• **What this task involves**:
The answer must be every line from the listing that holds the string "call".

• **Given information**:
◆ ◆ ◆
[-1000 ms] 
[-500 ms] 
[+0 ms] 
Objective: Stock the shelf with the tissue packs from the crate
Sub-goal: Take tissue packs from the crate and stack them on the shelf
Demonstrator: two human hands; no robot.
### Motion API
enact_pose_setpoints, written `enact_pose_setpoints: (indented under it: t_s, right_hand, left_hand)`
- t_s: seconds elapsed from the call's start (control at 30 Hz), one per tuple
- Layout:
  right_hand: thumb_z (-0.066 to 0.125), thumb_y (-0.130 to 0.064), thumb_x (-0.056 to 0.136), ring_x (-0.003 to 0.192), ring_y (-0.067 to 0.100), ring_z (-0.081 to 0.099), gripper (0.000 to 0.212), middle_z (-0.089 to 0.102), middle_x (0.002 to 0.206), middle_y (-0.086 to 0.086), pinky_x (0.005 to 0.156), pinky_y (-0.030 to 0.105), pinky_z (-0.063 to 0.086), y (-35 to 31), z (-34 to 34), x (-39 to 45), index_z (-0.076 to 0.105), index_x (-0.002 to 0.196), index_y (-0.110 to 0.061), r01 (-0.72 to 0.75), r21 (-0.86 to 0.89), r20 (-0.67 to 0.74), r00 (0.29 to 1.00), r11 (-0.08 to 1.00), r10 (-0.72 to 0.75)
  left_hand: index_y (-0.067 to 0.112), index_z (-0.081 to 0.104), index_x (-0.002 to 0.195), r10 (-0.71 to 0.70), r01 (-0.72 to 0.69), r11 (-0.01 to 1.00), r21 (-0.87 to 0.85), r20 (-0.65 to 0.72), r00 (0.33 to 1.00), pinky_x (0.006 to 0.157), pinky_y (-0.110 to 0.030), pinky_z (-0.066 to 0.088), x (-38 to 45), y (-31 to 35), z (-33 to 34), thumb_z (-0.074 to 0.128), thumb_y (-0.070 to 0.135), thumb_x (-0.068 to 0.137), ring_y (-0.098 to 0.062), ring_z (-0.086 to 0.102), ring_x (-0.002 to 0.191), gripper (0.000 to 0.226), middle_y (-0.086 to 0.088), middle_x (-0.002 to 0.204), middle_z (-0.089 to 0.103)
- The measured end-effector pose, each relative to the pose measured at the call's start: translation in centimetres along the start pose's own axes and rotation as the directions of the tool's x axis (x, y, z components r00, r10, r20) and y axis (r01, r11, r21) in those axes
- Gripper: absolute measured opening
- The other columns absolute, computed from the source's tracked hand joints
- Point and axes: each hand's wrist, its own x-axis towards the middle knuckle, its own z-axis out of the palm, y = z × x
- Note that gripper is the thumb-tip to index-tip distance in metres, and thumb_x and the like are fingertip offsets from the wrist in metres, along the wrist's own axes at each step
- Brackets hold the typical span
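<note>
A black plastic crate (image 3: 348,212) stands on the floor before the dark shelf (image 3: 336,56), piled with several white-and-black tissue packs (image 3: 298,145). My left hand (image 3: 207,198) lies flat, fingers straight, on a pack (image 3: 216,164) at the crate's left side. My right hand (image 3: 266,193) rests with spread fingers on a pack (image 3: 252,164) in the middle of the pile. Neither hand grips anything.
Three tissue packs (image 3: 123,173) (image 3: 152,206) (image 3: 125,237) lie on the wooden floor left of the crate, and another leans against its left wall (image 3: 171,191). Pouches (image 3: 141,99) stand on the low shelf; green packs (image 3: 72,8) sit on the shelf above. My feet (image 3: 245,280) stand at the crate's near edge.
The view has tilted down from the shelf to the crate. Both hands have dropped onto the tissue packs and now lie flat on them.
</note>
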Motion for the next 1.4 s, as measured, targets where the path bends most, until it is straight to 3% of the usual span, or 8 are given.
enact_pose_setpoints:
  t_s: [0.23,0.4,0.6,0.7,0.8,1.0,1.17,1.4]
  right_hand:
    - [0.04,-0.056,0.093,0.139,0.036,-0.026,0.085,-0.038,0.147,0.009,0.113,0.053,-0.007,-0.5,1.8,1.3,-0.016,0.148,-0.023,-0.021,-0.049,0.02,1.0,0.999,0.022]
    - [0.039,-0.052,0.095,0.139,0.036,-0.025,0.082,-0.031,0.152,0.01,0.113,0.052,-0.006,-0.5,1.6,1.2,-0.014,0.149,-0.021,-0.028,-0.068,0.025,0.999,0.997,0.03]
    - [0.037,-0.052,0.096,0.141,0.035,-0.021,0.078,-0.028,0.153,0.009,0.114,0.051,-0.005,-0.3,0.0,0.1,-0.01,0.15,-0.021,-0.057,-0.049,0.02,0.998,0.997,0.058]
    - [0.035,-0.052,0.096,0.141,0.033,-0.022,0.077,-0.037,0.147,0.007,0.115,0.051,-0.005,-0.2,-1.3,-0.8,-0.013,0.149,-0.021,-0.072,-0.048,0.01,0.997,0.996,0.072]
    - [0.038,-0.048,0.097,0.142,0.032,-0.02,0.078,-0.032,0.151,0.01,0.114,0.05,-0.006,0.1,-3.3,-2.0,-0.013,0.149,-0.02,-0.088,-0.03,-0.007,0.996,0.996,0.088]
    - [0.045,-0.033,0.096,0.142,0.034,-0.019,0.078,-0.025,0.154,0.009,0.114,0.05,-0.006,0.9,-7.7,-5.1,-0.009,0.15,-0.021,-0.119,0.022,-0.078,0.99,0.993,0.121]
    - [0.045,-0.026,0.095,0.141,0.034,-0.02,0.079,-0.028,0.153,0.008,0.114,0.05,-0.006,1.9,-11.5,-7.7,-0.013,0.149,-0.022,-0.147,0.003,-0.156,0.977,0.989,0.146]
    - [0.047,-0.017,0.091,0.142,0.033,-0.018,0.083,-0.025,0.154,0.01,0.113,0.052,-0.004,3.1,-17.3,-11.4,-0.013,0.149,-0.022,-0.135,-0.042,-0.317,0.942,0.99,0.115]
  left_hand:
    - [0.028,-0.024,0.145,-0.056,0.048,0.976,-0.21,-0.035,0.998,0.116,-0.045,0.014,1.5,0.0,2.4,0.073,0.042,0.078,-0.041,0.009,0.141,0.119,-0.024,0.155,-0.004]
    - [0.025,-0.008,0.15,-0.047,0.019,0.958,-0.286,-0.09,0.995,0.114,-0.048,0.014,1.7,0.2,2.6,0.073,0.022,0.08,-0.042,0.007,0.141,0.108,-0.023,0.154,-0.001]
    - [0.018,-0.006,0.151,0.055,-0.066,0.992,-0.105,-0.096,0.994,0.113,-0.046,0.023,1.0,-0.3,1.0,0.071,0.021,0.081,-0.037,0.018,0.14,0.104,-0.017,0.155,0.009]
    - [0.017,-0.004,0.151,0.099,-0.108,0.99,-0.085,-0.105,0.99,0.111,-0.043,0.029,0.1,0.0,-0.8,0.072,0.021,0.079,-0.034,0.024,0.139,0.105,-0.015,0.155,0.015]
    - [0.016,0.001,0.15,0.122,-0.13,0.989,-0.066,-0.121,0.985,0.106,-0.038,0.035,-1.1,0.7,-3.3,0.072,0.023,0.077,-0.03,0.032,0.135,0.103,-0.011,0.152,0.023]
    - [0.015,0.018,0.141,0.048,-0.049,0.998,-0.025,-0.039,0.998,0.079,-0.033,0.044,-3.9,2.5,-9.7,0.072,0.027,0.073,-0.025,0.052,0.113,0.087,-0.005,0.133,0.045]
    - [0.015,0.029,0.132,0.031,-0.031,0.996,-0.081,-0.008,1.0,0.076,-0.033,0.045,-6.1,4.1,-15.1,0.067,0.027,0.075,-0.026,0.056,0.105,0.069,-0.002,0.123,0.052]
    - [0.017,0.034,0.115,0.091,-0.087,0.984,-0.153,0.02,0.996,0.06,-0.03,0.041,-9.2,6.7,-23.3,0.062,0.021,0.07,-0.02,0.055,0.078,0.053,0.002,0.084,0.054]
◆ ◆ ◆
• **Solution below**:
- t_s: seconds elapsed from the call's start (control at 30 Hz), one per tuple
- The measured end-effector pose, each relative to the pose measured at the call's start: translation in centimetres along the start pose's own axes and rotation as the directions of the tool's x axis (x, y, z components r00, r10, r20) and y axis (r01, r11, r21) in those axes

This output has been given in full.